So there’s this stitching machine sent down to Brooklyn from angels? Let me get this straight. Adam Sandler is a shoe repairman in New York. Max Simkin. He’s all shy and withdrawn. He discovers the spaghetti Jesus stitching machine in his store’s basement and finds out that when he works on a pair of shoes with that machine, the shoes turn magical, allowing Simkin to become the person who owned those shoes. So, Simkin, a schlubby shoe man with a pickle habit, can be a teenage boy or even a corpse if he wears their shoes after repairing them?

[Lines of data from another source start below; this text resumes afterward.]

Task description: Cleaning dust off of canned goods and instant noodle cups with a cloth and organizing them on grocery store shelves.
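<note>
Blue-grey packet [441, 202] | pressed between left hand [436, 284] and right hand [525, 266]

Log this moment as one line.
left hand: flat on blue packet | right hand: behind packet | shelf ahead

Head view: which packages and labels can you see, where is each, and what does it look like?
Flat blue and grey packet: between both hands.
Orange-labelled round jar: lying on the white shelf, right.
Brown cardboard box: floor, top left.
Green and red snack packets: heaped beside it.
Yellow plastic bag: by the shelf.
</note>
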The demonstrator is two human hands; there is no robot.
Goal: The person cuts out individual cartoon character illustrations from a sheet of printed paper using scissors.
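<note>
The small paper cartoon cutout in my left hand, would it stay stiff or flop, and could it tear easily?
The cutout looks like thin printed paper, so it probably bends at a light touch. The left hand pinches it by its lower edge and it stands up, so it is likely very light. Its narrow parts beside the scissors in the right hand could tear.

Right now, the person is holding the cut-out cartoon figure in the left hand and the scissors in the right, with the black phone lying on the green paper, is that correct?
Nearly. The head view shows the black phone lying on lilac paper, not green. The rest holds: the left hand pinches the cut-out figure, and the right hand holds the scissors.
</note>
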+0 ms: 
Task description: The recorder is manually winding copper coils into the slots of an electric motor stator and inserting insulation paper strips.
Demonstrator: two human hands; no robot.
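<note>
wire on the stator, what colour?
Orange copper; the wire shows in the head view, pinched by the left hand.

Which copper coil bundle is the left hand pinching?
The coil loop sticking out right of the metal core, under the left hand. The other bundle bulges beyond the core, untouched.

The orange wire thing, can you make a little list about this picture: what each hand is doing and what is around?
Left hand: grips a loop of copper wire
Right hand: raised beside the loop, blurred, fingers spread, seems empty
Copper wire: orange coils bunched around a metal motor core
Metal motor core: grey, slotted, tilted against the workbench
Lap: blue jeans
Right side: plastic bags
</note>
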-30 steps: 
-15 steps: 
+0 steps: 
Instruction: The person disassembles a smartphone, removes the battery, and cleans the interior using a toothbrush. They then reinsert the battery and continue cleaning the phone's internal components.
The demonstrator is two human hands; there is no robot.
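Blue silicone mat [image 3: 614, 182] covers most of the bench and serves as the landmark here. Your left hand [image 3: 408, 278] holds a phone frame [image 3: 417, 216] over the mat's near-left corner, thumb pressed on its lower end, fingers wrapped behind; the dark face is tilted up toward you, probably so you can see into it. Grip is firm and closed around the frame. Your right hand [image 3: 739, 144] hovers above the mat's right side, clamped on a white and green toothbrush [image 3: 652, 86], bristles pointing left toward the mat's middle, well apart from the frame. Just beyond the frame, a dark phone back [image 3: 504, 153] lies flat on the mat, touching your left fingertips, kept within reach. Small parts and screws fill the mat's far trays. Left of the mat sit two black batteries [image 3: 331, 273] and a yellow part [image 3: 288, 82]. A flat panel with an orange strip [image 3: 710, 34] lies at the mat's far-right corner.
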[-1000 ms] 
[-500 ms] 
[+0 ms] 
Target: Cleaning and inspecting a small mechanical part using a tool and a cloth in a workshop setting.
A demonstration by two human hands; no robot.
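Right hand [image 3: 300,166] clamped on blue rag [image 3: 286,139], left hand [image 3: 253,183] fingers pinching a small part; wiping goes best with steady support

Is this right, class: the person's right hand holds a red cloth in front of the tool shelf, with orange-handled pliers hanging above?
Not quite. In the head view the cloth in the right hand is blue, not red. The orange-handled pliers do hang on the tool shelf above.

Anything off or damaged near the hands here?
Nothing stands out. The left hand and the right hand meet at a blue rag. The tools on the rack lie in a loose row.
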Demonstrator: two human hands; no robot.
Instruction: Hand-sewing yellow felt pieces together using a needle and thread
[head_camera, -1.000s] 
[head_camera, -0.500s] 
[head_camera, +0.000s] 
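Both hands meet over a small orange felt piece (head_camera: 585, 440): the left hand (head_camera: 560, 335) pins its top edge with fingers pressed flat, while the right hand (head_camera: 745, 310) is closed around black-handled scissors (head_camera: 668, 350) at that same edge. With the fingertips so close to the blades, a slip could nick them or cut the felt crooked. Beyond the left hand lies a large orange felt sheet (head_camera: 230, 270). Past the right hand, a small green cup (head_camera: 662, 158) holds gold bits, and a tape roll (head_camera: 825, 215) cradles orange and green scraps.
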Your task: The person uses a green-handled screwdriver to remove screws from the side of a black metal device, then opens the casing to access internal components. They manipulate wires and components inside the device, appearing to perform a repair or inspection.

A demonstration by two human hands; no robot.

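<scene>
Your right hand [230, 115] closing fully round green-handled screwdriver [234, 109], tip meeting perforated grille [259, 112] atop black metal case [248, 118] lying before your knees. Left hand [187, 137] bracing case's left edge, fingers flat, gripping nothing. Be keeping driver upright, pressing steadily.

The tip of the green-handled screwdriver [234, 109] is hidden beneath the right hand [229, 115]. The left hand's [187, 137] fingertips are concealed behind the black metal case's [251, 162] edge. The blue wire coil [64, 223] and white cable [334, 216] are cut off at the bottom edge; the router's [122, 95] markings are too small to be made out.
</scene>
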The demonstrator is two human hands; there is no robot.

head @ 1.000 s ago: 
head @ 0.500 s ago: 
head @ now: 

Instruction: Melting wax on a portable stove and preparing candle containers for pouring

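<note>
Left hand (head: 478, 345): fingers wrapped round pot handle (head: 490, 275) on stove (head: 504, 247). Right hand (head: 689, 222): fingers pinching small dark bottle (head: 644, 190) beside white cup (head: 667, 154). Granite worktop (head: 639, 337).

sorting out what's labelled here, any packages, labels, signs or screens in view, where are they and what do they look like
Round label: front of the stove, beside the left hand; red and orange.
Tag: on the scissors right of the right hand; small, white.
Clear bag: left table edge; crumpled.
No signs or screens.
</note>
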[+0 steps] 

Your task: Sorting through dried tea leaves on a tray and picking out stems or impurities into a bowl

To clear this up, we get a montage of stitching shoes and becoming other people. He becomes a larger cross-dresser, a thin African American man, a Latino with a goatee and forehead tattoos, and of course, Method Man. Bong bong. A series of poor New Yorker actors who can’t be on Law & Order anymore have to look wide-eyed in disbelief for Sandler’s weird little identity crisis.
And he uses the stitcher to skip on bills and incidentally save his neighborhood?
Well, there have probably been more foolish ideas for a movie.
But not many.
The Cobbler is truly it: Adam Sandler’s biggest flop and most embarrassing movie. Somewhere, Going Overboard is sighing with relief; it’s just that cruddy. Loaded with good intentions, and executed with bad choices, Cobbler has clear trouble finding footing as it veers from socially serious New York story to goofy magic story to a no-bull superhero premise.
There’s something resembling a cute idea in here, about a magic shoe stitcher. Jeez, given Tom McCarthy’s contributions to the script of Up, maybe this would’ve been best suited for animation, a sort of modern fairytale in the city. But holy crap does McCarthy stitch this thing together something awful. The Cobbler continually makes one ask the same question: What is the point of this movie? Is it a modern Yiddish fable? Comedic fantasy? Sandler vs. those scumbag landlords? I don’t know, but more importantly, I just don’t care. Or rather, The Cobbler fails to make us care. If anything, it’s impressive in that it gets progressively worse.
In fact, this is just the script from You Don’t Mess with the Zohan, but a sad bastard version. Sandler’s Simkin is bland, never truly thrust into good deeds or action. He’s just having a laugh as different types while almost taking on a real estate company by happenstance. At least Zohan had the nerve to shtup old ladies in Brooklyn. That’s kind of funny! Here, Sandler goes for passive amazement at a very specific gimmick.
The whole premise is a logistical, ethical minefield. What happens when he become Dan Stevens and walks in on a naked lady? Or when he becomes a cross-dresser and plays with newly developed naughty bits? I’m saying Sandler plays with a transexual’s crotch. What a great laugh, Sandler.
What you may care about is the amount of popular TV show regulars that show up in here. Oh look, The Yellow King from True Detective is a hired goon. Hey, the pregnant inmate from Orange Is the New Black shows up. Grizz! From 30 Rock! It’s been a while!
Sorry, this star-spotting was a needed distraction while watching The Cobbler.
The Cobbler’s so bad that Sandler may do some serious soul-searching (after his next $20 million paycheck). It’s so bad that you actually start to feel pity for everyone involved, because they likely believed in the premise. It’s so bad that you’ll look back at Blended and Jack and Jill and beg for that Sandler to come back. It’s so bad that you’ll be willing to actually call Comcast and ask for your money back. It’s so bad that … it’ll actually make you dislike shoes.